**Exercise aim:**
What is needed is an exact copy of all the lines below.

**Given data:**
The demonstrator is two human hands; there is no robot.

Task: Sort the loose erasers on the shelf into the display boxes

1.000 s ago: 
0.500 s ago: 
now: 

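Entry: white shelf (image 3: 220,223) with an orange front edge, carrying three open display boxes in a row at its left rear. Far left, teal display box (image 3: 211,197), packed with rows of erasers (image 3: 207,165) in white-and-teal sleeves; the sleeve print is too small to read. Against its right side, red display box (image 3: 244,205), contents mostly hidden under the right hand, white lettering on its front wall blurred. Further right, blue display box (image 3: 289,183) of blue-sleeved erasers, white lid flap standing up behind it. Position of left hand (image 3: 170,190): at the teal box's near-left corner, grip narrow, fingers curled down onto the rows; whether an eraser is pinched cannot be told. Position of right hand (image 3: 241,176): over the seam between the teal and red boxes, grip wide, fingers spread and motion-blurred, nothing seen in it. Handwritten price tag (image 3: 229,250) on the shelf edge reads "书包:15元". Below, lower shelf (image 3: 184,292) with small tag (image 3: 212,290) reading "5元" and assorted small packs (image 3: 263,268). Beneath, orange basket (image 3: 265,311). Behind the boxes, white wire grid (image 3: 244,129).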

**Answer to the exercise:**
The demonstrator is two human hands; there is no robot.

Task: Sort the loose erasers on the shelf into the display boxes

1.000 s ago: 
0.500 s ago: 
now: 

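Entry: white shelf (image 3: 220,223) with an orange front edge, carrying three open display boxes in a row at its left rear. Far left, teal display box (image 3: 211,197), packed with rows of erasers (image 3: 207,165) in white-and-teal sleeves; the sleeve print is too small to read. Against its right side, red display box (image 3: 244,205), contents mostly hidden under the right hand, white lettering on its front wall blurred. Further right, blue display box (image 3: 289,183) of blue-sleeved erasers, white lid flap standing up behind it. Position of left hand (image 3: 170,190): at the teal box's near-left corner, grip narrow, fingers curled down onto the rows; whether an eraser is pinched cannot be told. Position of right hand (image 3: 241,176): over the seam between the teal and red boxes, grip wide, fingers spread and motion-blurred, nothing seen in it. Handwritten price tag (image 3: 229,250) on the shelf edge reads "书包:15元". Below, lower shelf (image 3: 184,292) with small tag (image 3: 212,290) reading "5元" and assorted small packs (image 3: 263,268). Beneath, orange basket (image 3: 265,311). Behind the boxes, white wire grid (image 3: 244,129).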

What the exercise asked for is complete.